Joe: Beermakers aren't trying to "improve" their flavor with fruit. They just aren't hidebound by archaic rules, such as waiting until dessert to eat the cheese. That inventiveness has resulted in accessible flavors for all palates, from the Everyman to the dilettante.

It's no wonder that some winemakers, like South Jersey's Valenzano, are chafing at convention to produce a wonderful chardonnay infused (or, as you say, "adulterated") with Citra hops.

Marnie: I'm not convinced, Joe. If people really like the taste of barley, malt or hops, why aren't they in demand for anything but brewing? On the wine side, I see plenty of grapes at the store. Grape juice, raisins and jelly, too.

But there are no hop sauces or barley cookies from the beer side, unless you count Ovaltine. It seems that people mainly choose to drink beer when wine is not an option, either economically or geographically.

After all, wine ruled anywhere grapes were easily grown, historically speaking - think Italy, Spain and France - while beer was king only in regions where it was too cold for vineyards, like Germany, Belgium and the British Isles.

Buzz: Hey, I love Ovaltine. And malted milk shakes. And grape juice, too.

Joe: No other food with the same ingredients? Allow me to introduce you to bread, Marnie. It's made with cereal grain and yeast and water, just like beer. It's only missing the hops, which weren't popular till about 500 years ago.
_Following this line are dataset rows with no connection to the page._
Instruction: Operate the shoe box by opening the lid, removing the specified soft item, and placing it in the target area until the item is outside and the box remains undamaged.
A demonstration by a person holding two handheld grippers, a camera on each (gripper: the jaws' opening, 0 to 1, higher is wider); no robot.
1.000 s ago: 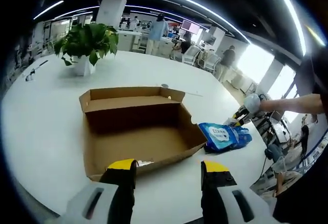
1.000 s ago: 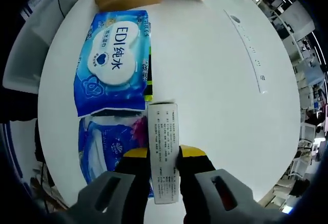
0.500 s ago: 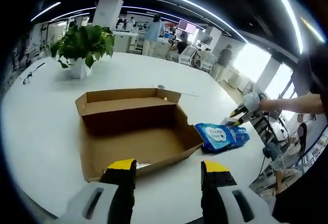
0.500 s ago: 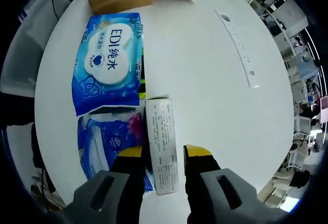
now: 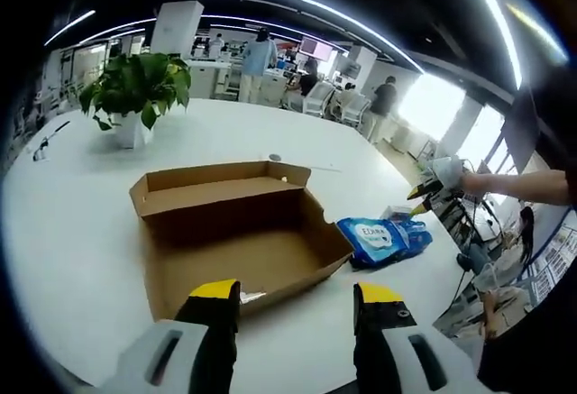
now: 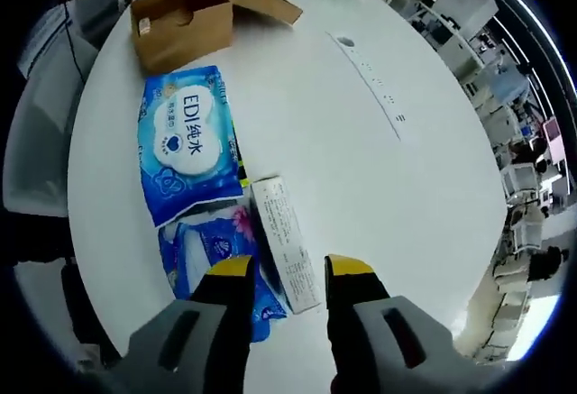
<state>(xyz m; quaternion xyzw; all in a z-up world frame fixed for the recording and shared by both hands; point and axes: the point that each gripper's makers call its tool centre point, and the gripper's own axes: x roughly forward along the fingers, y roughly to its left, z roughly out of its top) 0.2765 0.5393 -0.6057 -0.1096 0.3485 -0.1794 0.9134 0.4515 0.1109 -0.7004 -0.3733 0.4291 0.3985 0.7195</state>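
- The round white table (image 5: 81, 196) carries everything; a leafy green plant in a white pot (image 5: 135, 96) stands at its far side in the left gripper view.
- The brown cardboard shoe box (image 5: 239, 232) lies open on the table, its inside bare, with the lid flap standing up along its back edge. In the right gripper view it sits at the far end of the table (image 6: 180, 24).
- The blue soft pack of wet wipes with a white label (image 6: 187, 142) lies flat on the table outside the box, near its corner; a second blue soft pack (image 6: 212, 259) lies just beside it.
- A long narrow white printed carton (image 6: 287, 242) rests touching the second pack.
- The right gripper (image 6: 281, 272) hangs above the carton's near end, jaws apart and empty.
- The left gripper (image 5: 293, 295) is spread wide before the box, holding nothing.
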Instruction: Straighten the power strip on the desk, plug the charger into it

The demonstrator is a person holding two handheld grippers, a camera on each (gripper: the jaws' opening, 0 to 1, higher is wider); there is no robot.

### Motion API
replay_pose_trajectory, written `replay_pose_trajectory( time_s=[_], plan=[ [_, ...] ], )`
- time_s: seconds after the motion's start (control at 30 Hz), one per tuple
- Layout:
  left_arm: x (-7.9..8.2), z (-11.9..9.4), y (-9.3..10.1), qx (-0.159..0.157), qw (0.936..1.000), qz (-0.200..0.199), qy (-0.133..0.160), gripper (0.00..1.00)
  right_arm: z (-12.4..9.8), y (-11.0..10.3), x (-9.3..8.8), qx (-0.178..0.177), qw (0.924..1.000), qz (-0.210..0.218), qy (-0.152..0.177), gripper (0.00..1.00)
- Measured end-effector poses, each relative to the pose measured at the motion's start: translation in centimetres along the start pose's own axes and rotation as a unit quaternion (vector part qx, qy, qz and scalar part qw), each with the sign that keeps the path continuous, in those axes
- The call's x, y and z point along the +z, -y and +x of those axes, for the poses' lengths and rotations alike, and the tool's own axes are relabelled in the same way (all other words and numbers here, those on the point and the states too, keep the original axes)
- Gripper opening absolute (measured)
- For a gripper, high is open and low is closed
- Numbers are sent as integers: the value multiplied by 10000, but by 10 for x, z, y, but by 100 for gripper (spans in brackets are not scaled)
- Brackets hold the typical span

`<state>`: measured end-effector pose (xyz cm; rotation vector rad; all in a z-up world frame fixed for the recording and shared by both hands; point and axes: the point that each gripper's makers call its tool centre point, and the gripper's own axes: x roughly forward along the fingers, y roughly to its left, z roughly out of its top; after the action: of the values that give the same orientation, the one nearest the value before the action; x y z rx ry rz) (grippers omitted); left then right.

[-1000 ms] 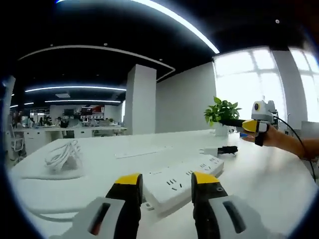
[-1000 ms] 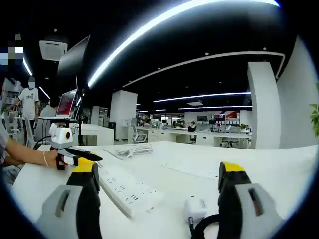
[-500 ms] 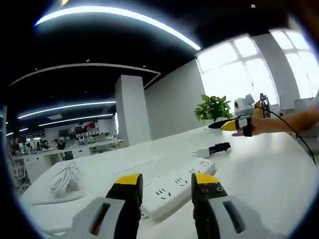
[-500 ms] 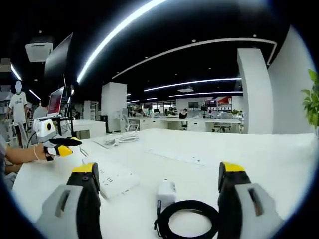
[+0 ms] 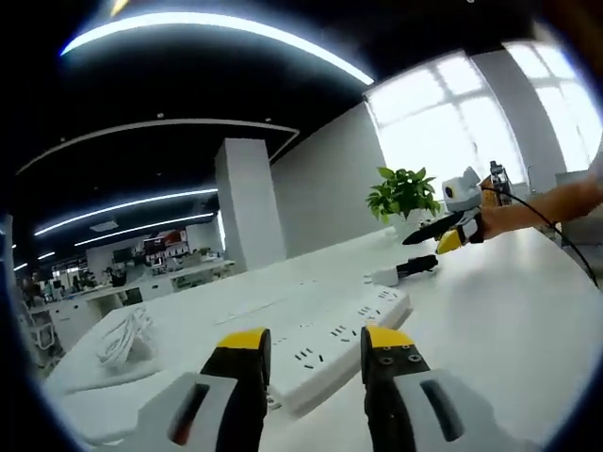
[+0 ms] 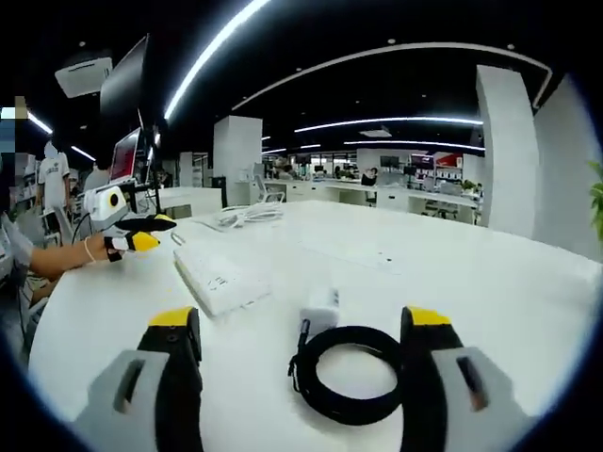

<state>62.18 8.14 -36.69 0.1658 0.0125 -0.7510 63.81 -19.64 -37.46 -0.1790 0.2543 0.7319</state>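
A long white power strip (image 5: 330,337) lies on the white desk (image 5: 490,320), its near end between the tips of my open left gripper (image 5: 317,347). The same power strip (image 6: 219,275) runs away to the left in the right gripper view. A white charger (image 6: 320,307) with a coiled black cable (image 6: 350,371) lies ahead of my open right gripper (image 6: 301,331), between its jaws but not held. The right gripper (image 5: 450,226) appears far right in the left gripper view, near the charger (image 5: 403,272). The left gripper (image 6: 141,234) appears at the left, held by a hand.
A bundle of white cable (image 5: 124,335) lies at the desk's left end; the white cable (image 6: 247,215) sits beyond the strip. A potted plant (image 5: 403,194) stands near the window. Other desks, monitors and people fill the office behind.
The right gripper view has pulled back and dipped, so the charger and whole cable coil now lie further ahead between its jaws. The left gripper view barely shifted; the strip stays put.
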Motion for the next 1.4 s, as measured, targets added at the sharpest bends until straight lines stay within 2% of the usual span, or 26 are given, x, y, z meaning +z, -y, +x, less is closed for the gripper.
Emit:
replay_pose_trajectory(
  time_s=[0.13, 0.3, 0.5, 0.57, 0.63, 0.73, 0.83, 1.0, 1.17, 1.4],
  plan=[
    [-1, 0, -2, 8, 10000, -38, -26, 38, -3, -11, -14, 349, 9982, -236, -428, 78],
    [-3, -1, -8, 78, 9999, -118, -60, 38, -4, -17, -21, 493, 9959, -329, -680, 77],
    [-5, -1, -11, 132, 9997, -189, -90, 38, -7, -17, -27, 672, 9917, -374, -1035, 66],
    [-6, -1, -11, 138, 9997, -185, -101, 37, -7, -15, -31, 699, 9890, -398, -1241, 64],
    [-6, -1, -11, 138, 9997, -180, -113, 37, -9, -12, -37, 757, 9839, -607, -1502, 60],
    [-5, -2, -11, 141, 9997, -168, -103, 36, -8, -9, -40, 757, 9794, -737, -1724, 54],
    [-4, -2, -10, 143, 9997, -169, -91, 36, -7, -9, -44, 832, 9734, -790, -1981, 53],
    [-3, -2, -11, 168, 9997, -160, -72, 35, -6, -9, -46, 932, 9685, -827, -2154, 49],
    [0, -3, -11, 170, 9997, -161, -27, 35, -7, -5, -52, 926, 9613, -1027, -2383, 37],
    [-4, -1, -11, 179, 9996, -182, -91, 35, -5, -11, -52, 1012, 9635, -901, -2311, 26]
  ],
)
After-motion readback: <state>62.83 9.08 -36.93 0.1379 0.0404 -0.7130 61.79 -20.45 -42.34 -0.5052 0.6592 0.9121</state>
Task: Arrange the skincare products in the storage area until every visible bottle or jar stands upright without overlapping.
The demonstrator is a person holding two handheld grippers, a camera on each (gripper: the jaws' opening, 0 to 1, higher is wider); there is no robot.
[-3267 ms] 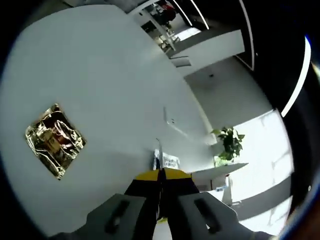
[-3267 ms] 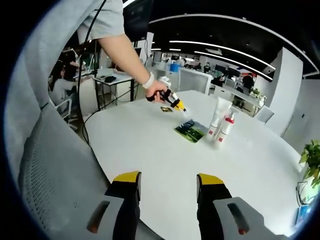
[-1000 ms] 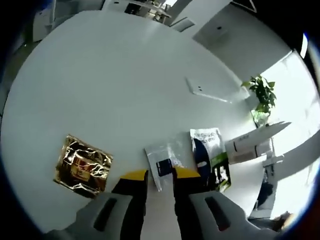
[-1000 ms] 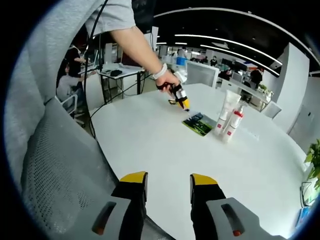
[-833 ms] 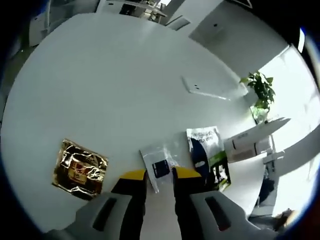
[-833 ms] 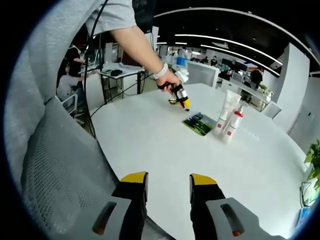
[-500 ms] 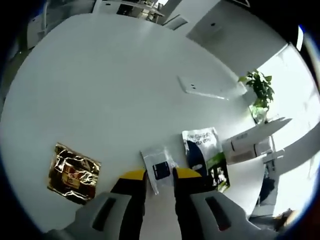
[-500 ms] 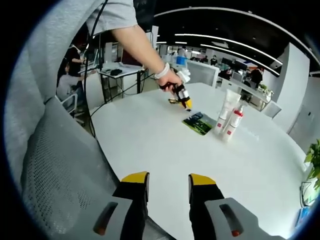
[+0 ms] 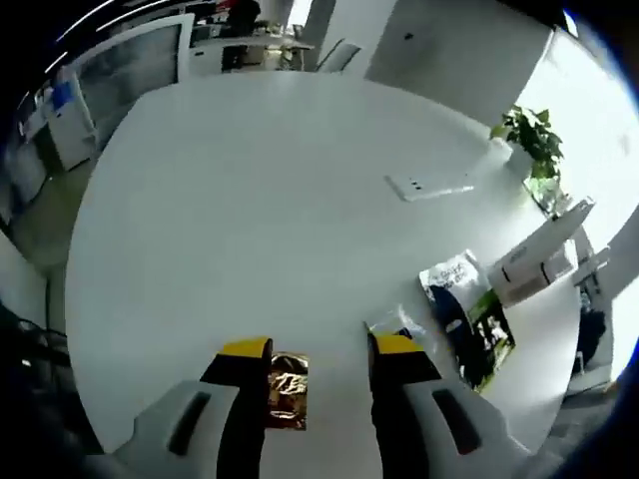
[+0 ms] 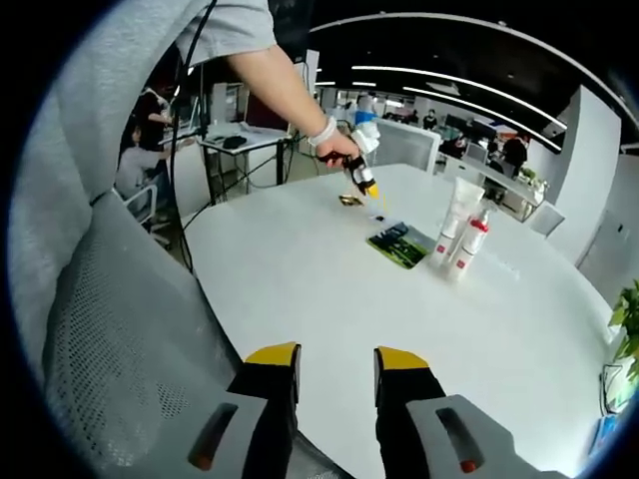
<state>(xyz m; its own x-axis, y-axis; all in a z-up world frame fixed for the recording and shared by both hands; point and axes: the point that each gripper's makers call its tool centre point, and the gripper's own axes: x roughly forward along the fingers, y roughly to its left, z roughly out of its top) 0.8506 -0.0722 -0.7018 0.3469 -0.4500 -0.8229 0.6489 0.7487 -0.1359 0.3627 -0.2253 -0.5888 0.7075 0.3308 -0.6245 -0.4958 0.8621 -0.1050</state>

In fact, it was beer and bread - and the domestication of its ingredients - that historians say created the civilization of mankind. What is wine's greatest contribution to our culture? Ladies and gentlemen, I give you the corkscrew.

Buzz: And the hangover. But I get that from beer, too. This is going to be a close fight.

Marnie: Trust me on this. Over the years, I've done almost 50 beer vs. wine dinners with my book's co-author, Sam Calagione, of Dogfish Head Craft Brewery. The results almost always come down to a handful of votes on a single course, even with highly partisan audiences at a beer bar or wine festival.

I'm sure it will be the same at this "He Said PA Beer, She Said PA Wine" event, where we'll duke it out over shrimp salad, juicy burgers and a chocolate dessert.